## [Task objective]
Exact copy, no pictures: repeat the data that follows.

=== Information provided ===

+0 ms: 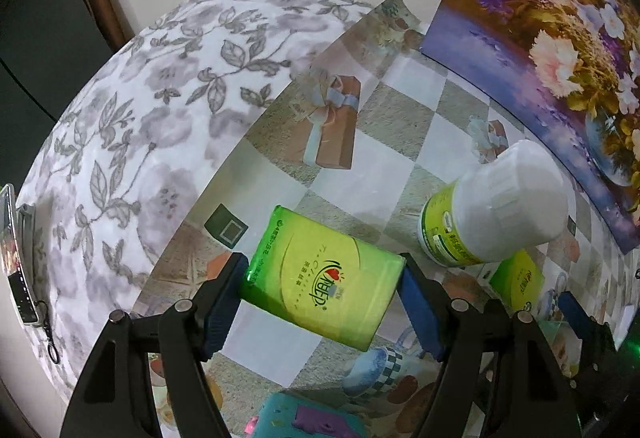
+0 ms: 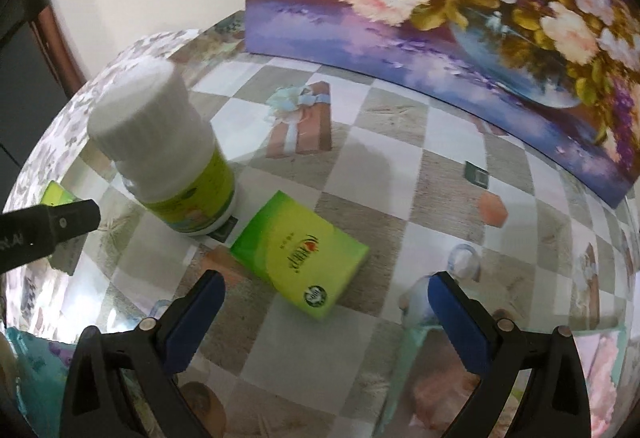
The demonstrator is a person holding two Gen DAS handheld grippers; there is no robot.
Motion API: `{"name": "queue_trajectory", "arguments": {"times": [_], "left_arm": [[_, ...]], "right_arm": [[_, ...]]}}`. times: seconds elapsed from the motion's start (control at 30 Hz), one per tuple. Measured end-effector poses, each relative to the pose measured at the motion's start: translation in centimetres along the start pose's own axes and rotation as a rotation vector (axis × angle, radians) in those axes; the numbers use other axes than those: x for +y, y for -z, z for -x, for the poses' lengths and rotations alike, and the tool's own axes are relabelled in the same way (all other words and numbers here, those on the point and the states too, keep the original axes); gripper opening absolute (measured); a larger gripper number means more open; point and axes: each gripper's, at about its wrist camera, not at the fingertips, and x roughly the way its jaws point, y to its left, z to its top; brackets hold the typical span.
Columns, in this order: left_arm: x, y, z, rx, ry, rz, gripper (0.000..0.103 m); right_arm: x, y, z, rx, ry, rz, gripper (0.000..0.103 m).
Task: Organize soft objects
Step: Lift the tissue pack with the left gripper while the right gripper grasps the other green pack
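Note:
A green tissue pack point(image 1: 320, 278) sits tilted between the blue pads point(image 1: 224, 294) of my left gripper point(image 1: 322, 266), which is shut on its two short sides and holds it above the tabletop. A second green tissue pack point(image 2: 300, 254) lies flat on the checked table cover point(image 2: 400, 157), just ahead of my right gripper point(image 2: 327, 280), whose jaws stand wide apart without touching it. That pack also shows in the left wrist view point(image 1: 516, 280). A white paper roll in a green wrapper point(image 2: 160, 141) stands upright to the left of it.
A large flower painting point(image 2: 440, 17) leans against the wall at the back. A grey floral cloth point(image 1: 140, 117) covers the surface left of the table. A teal object point(image 1: 312, 418) lies near the front edge. A small device with a strap point(image 1: 20, 258) lies far left.

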Motion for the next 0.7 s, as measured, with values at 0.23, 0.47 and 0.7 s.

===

## [Solved exercise]
+0 ms: 
+0 ms: 
The demonstrator is a person holding two Gen DAS handheld grippers; there is no robot.
Motion API: `{"name": "queue_trajectory", "arguments": {"times": [_], "left_arm": [[_, ...]], "right_arm": [[_, ...]]}}`. times: seconds elapsed from the motion's start (control at 30 Hz), one per tuple. Measured end-effector poses, each relative to the pose measured at the motion's start: translation in centimetres along the start pose's own axes and rotation as a rotation vector (axis × angle, radians) in those axes; the numbers use other axes than those: x for +y, y for -z, z for -x, for the poses' lengths and rotations alike, and the tool's own axes are relabelled in the same way (all other words and numbers here, those on the point and the states too, keep the original axes); gripper opening absolute (measured); a larger gripper number means more open; point and axes: each gripper's, at about its wrist camera, not at the fingertips, and x roughly the way its jaws point, y to its left, z to its top; brackets hold the typical span.
Columns, in this order: left_arm: x, y, z, rx, ry, rz, gripper (0.000..0.103 m); right_arm: x, y, z, rx, ry, rz, gripper (0.000..0.103 m).
Task: Organize soft objects
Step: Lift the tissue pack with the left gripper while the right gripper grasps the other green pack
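Note:
A green tissue pack point(image 1: 320, 278) sits tilted between the blue pads point(image 1: 224, 294) of my left gripper point(image 1: 322, 266), which is shut on its two short sides and holds it above the tabletop. A second green tissue pack point(image 2: 300, 254) lies flat on the checked table cover point(image 2: 400, 157), just ahead of my right gripper point(image 2: 327, 280), whose jaws stand wide apart without touching it. That pack also shows in the left wrist view point(image 1: 516, 280). A white paper roll in a green wrapper point(image 2: 160, 141) stands upright to the left of it.
A large flower painting point(image 2: 440, 17) leans against the wall at the back. A grey floral cloth point(image 1: 140, 117) covers the surface left of the table. A teal object point(image 1: 312, 418) lies near the front edge. A small device with a strap point(image 1: 20, 258) lies far left.
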
Motion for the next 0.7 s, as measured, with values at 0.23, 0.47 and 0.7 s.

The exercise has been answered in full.